Leaving out every picture, copy the lines of the material below exactly, from the line containing "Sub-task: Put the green" through the line containing "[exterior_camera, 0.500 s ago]".

- Exercise input
-- -- --

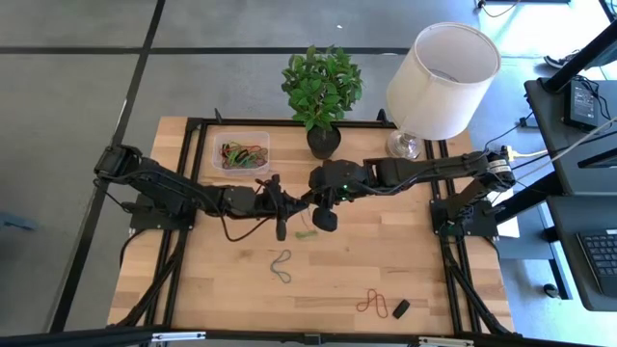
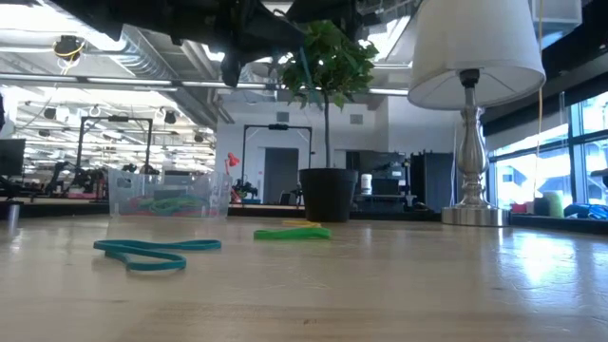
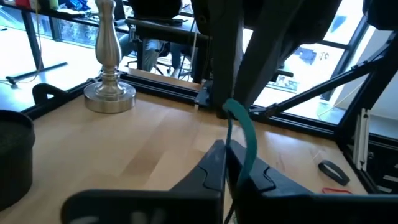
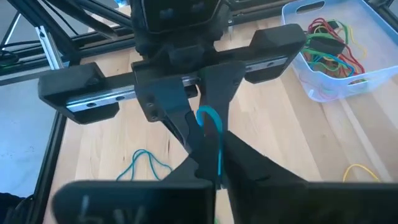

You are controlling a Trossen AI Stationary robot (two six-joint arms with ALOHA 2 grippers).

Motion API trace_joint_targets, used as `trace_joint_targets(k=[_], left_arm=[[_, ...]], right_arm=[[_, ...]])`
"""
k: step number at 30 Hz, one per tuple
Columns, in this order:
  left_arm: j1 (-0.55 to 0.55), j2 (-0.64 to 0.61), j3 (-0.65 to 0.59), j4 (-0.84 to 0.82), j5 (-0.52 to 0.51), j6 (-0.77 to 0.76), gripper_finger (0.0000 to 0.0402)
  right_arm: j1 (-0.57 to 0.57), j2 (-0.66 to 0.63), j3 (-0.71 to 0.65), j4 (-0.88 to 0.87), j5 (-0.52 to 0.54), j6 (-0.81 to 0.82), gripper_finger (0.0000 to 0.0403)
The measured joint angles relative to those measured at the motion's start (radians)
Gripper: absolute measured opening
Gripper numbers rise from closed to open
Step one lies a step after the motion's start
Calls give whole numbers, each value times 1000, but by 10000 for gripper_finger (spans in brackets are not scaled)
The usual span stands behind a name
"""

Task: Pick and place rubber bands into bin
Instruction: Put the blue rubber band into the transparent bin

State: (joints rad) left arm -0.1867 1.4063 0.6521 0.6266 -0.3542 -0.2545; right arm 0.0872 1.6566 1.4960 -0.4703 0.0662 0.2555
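in the low view a teal rubber band (image 2: 157, 254) lies nearest on the bench (image 2: 399, 285), twisted into a flat figure-eight, with a green band (image 2: 291, 233) a little farther back; the high view adds a red band (image 1: 370, 304) near the front edge beside a small black block (image 1: 401, 308), which is no part of the job

above mid-bench the two arms meet, well clear of the wood. the left gripper (image 3: 236, 165) and the right gripper (image 4: 208, 152) face each other tip to tip, and a single teal band (image 4: 213, 140) is stretched between them. in each wrist view that arm's own fingers (image 3: 211, 163) stand nearly closed with the band running through the slit, so both look pinched on it, as if in a hand-over

the band is light, thin and floppy; it will sag, stretch and may snap free of a loose pinch, so one firm nip across a single strand, or on the crossing of a figure-eight, should serve best

behind the arms, at the back left, the clear bin (image 1: 259, 136) already holds a tangle of red, green and yellow bands; the plant pot (image 1: 324, 142) and the lamp (image 1: 439, 77) stand beyond

the high view hides the fingertips under the wrists, and the low view cuts both arms off at the top
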Motion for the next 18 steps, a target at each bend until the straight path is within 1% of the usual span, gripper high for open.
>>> trace_joint_targets(k=[3, 7, 10, 12, 14, 18], left_arm=[[0, 0, 0, 0, 0, -10, 3], [1, -2, 0, -2, -3, -12, 3], [9, -27, 0, -41, -7, -13, 3], [23, -63, 0, -123, -8, -13, 3], [44, -115, 0, -245, -8, -22, 3], [122, -245, 0, -476, -14, -69, 3]], right_arm=[[-2, 0, 0, -6, 0, 7, 43], [-17, 0, 0, -24, 0, 29, 85], [-32, 0, 0, -58, 0, 55, 115], [-38, 0, 0, -92, 0, 58, 131], [-40, 0, 0, -134, 1, 65, 144], [-39, 0, 0, -191, 0, 106, 161]])
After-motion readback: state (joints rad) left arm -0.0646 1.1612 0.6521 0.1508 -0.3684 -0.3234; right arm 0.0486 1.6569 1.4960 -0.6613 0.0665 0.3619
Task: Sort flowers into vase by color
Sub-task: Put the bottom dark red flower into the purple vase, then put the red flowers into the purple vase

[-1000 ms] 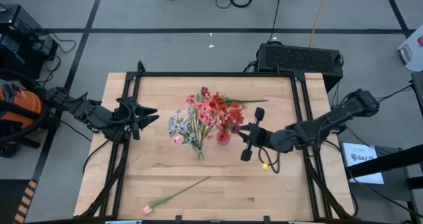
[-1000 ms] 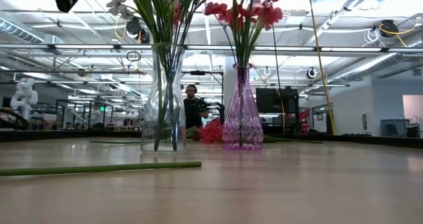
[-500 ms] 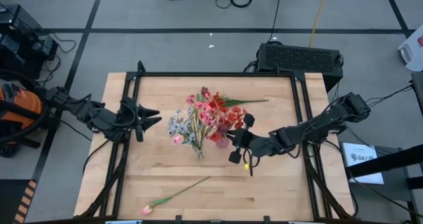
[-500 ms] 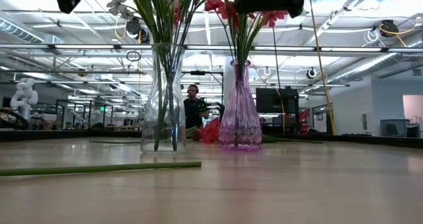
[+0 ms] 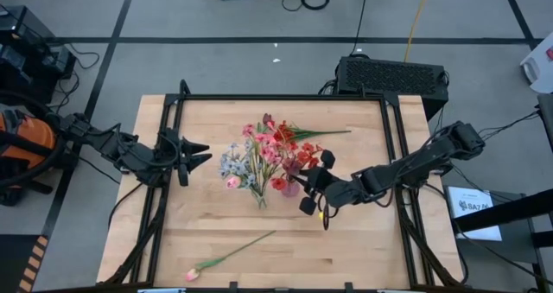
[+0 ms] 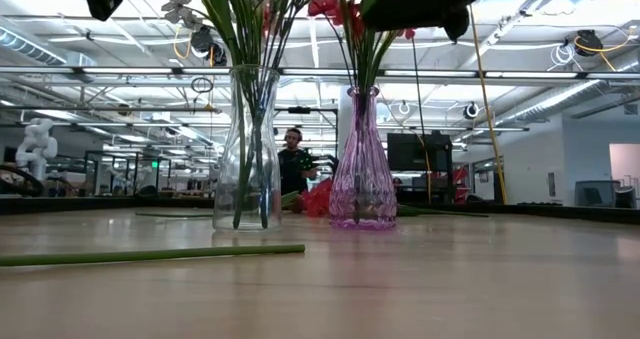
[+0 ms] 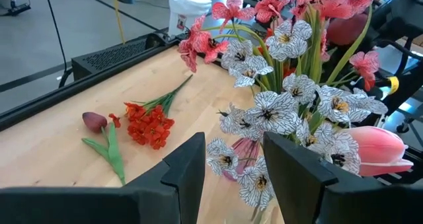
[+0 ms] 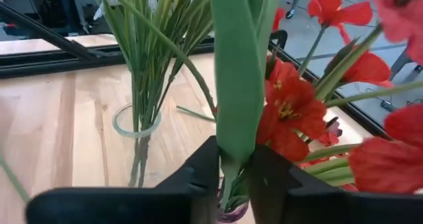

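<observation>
Pink glass vase (image 6: 362, 164) holds red blooms (image 8: 291, 112); clear vase (image 6: 247, 149) holds white flowers (image 7: 274, 112) veined black. At six o'clock on the pale wooden table (image 5: 363, 241) lies a pink tulip (image 5: 192, 275), green stem.

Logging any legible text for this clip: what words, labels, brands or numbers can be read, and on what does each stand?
No text reads with certainty.
White sheet on the floor right of the table: dark print and a square code, too small to read.
Green sign in the room behind, low view: too blurred to read.
Vases, flowers and arms: no lettering visible.
</observation>
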Controlling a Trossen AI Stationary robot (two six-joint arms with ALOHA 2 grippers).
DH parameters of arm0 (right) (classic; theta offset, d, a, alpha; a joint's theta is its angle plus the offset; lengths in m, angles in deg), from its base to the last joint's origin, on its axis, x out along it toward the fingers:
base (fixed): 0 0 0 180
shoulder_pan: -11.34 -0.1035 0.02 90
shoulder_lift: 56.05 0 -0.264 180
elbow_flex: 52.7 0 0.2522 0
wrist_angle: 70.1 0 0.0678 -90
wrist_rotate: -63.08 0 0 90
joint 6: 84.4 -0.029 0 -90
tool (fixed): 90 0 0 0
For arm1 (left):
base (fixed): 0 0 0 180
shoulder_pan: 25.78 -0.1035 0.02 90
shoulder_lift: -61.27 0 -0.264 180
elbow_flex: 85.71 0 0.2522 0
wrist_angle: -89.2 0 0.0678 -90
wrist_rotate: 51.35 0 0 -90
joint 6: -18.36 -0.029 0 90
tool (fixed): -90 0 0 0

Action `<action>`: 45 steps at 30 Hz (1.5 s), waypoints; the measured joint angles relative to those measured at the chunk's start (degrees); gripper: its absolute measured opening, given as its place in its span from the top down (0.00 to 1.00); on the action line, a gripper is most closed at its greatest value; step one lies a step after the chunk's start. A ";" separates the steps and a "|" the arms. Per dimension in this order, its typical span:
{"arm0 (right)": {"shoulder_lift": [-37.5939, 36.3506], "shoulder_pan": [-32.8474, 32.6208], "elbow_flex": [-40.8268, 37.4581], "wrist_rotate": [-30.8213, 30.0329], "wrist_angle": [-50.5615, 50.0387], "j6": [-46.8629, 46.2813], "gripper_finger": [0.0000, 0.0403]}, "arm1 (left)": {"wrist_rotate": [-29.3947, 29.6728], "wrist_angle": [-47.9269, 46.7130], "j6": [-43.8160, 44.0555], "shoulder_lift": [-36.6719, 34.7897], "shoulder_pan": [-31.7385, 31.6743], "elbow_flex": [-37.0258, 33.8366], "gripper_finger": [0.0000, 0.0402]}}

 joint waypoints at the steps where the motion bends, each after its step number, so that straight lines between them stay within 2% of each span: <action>1: -0.22 0.00 0.00 0.18 -0.07 -0.01 0.82 | 0.00 0.00 0.00 0.00 0.00 0.00 0.60; 9: -4.23 -0.38 0.00 0.33 -0.89 -0.19 0.68 | 0.00 -0.07 -0.02 0.00 0.00 0.00 0.60; 14: -8.49 -1.03 -0.02 0.31 -1.83 0.40 0.62 | 0.00 -0.50 -0.02 0.00 0.00 0.00 0.60; 20: -14.33 -2.97 -0.02 0.25 -2.49 4.41 0.61 | 0.00 -0.63 -0.02 0.00 0.00 0.00 0.60; 25: -18.88 -4.90 -0.02 0.15 -4.60 3.28 0.63 | -0.63 -0.61 0.02 0.00 0.00 0.00 0.60; 30: -21.99 -6.09 -0.02 -0.14 -10.92 -7.52 0.65 | -2.11 -1.26 0.01 -0.02 0.00 0.00 0.60; 39: -22.58 -6.57 -0.02 1.43 -30.22 -39.02 0.70 | -3.14 -5.71 0.07 -1.94 0.00 0.00 0.60; 45: -22.57 -6.54 -0.02 2.16 -35.10 -49.48 0.74 | -3.21 -10.14 1.58 -3.58 0.00 0.00 0.60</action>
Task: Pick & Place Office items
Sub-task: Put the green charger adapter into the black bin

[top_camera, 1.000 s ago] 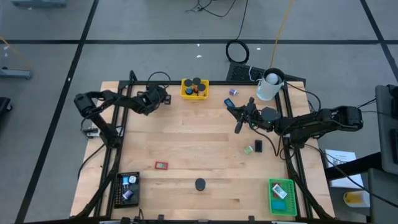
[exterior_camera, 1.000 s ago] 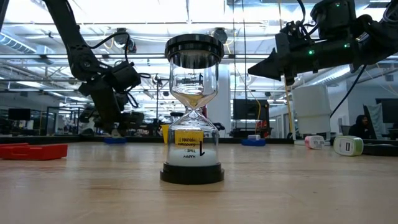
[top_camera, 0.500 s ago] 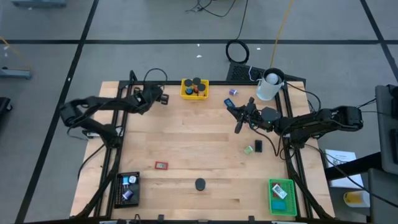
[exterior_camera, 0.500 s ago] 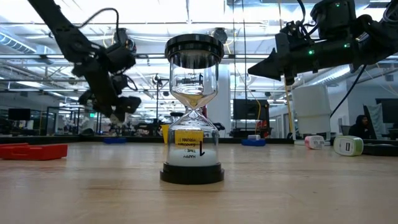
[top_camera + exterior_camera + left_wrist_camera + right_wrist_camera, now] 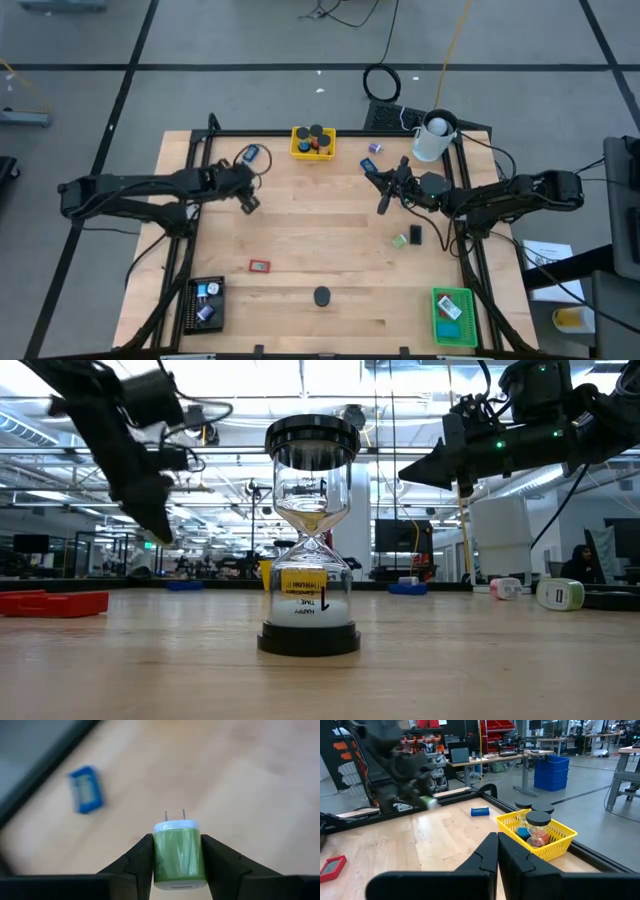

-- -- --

- Solution for this exercise
Sub-task: Put the green charger adapter into the black bin

[top_camera, 1.000 s ago] 
[exterior_camera, 1.000 s ago] 
[top_camera, 0.500 s ago] 
[exterior_camera, 0.500 s ago] 

Nothing further is needed for this answer.